È il colore viola a decorare e a intrigare i cuochi sardi, ultimamente.
Èuna patata di questo caratteristico colore, chiamata “vitelotte” che contamina piatti e preparazioni
La si può impiegare come tutte le altre varietà di patate: fritta, lessa, in purea o arrosto. Alexander Dumas nel “Il grande dizionario di cucina” del 1873, sulla patata scrive:
“Questa eccellente verdura…un nutrimento sano, facile e poco costoso…adatte a tutte le costituzioni. La scelta non è problematica né indifferente; …le migliori sono senza dubbio le violette, preferibili addirittura a quelle rosse, note a Parigi con il nome Vitelottes”.
Se la conosceva il grande scrittore, si presume sia un tubero usato da diverso tempo e non solo in Francia. In realtà gli europei scoprirono la patata, per la prima volta, intorno al 1530, quando gli Spagnoli intrapresero la conquista dell’impero Inca. I conquistatori individuato il tubero, non ne colsero immediatamente l’enorme valore e lo chiamarono “tartufo”, in quanto maturava sotto terra.

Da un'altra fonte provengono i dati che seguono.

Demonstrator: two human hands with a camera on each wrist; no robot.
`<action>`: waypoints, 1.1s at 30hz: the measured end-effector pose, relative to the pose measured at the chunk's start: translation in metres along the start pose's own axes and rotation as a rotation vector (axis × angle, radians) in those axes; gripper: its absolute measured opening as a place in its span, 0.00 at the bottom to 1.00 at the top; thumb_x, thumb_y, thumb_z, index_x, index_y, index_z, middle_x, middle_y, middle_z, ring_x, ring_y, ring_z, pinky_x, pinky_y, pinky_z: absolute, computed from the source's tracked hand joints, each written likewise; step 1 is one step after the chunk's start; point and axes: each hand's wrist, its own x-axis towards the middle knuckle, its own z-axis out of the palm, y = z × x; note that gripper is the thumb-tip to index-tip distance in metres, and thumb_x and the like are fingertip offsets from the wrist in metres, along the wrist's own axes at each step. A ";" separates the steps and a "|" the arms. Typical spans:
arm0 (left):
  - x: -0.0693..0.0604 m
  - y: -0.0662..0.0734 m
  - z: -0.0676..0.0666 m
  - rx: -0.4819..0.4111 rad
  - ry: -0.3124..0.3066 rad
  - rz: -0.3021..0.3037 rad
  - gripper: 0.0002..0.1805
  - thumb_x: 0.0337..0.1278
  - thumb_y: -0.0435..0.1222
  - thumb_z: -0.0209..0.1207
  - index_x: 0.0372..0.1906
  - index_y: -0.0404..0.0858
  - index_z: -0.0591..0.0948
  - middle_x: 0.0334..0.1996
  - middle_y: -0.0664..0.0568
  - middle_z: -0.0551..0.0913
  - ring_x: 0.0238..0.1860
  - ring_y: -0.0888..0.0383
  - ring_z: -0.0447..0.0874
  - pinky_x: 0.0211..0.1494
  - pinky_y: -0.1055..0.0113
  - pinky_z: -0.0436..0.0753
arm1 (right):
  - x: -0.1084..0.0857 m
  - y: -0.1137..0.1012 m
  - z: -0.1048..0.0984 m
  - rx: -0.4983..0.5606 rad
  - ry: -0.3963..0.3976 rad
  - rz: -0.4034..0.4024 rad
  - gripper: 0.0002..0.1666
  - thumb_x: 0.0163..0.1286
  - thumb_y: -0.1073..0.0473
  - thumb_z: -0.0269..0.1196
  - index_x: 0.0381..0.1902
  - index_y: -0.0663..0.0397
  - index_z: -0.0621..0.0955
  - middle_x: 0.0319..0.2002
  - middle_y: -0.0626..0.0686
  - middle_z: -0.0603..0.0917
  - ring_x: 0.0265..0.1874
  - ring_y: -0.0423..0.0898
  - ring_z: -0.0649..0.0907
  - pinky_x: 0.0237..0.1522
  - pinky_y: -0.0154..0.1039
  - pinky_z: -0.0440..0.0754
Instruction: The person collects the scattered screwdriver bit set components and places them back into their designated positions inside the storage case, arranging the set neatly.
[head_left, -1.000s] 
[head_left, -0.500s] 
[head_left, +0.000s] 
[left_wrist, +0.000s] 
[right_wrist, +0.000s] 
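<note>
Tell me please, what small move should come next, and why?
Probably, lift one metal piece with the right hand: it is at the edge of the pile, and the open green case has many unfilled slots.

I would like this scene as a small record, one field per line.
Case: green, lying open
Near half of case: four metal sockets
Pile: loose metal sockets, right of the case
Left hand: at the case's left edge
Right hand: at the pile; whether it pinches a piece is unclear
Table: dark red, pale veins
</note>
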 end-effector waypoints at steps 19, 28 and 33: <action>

Le varietà di patate si rivelarono poi centinaia, ognuna adatta a una diversa combinazione di terreno, sole e umidità. Juan de Castellanos, in un suo resoconto del 1537, così descrive le patate:
“radici sferiche che sono seminate e producono un gambo con i suoi rametti e i suoi fiori, seppur pochi. Di un pallido colore viola; e alla radice di questa stessa pianta (…) sono attaccate sotto la terra, e sono della dimensione di un uovo più o meno, alcune rotonde e altre oblunghe; sono bianche o viola e gialle, radici farinose di buon sapore, una prelibatezza per gli indiani e un piatto squisito anche per gli spagnoli”.
Tuttavia, questo tubero faticherà parecchio ad imporsi come alimento in Europa, in particolar modo in Italia. La diffidenza sulla patata, a differenza del mais, ritenuto un parente del grano, si ha per la sua associazione alla stregoneria e al culto del demonio. Il consumo venne incentivato con la carestia diffusa in Francia nel 1709, e le virtù dei tuberi vennero rivalutati dalla fame che costrinse la gente a mettere da parte i pregiudizi. Lo scienziato francese Antoine-Auguste Parmentier, divenne il più grande paladino delle patate. Ancora nel 1751, nella prima edizione dell’Encyclopedie di Diderot e D’Alembert, la voce dedicata alla patata, non è molto lusinghiera: “è insipiada e farinosa”.
In Italia passano 300 anni prima che entri nell’alimentazione. Occorreranno diversi tentativi: il primo nel Cinquecento per merito dei Carmelitani; il secondo nella seconda metà del Settecento, dove è ancora chiamata “tartufo o tartuffolo” e fino al XIX secolo inoltrato. A partire dalla metà dell’Ottocento, la patata conosce una vera commercializzazione e diventa una coltura redditizia per le campagne.
Il consumo delle patate è diffuso e diverse sono le ricette che si sono affermate nell’isola: culurgionis dell’Ogliastra; pane con le patate; cocoi prena; pecora bollita; patatas a ischiscionera; casciola/cassola; panadas; tzippulas.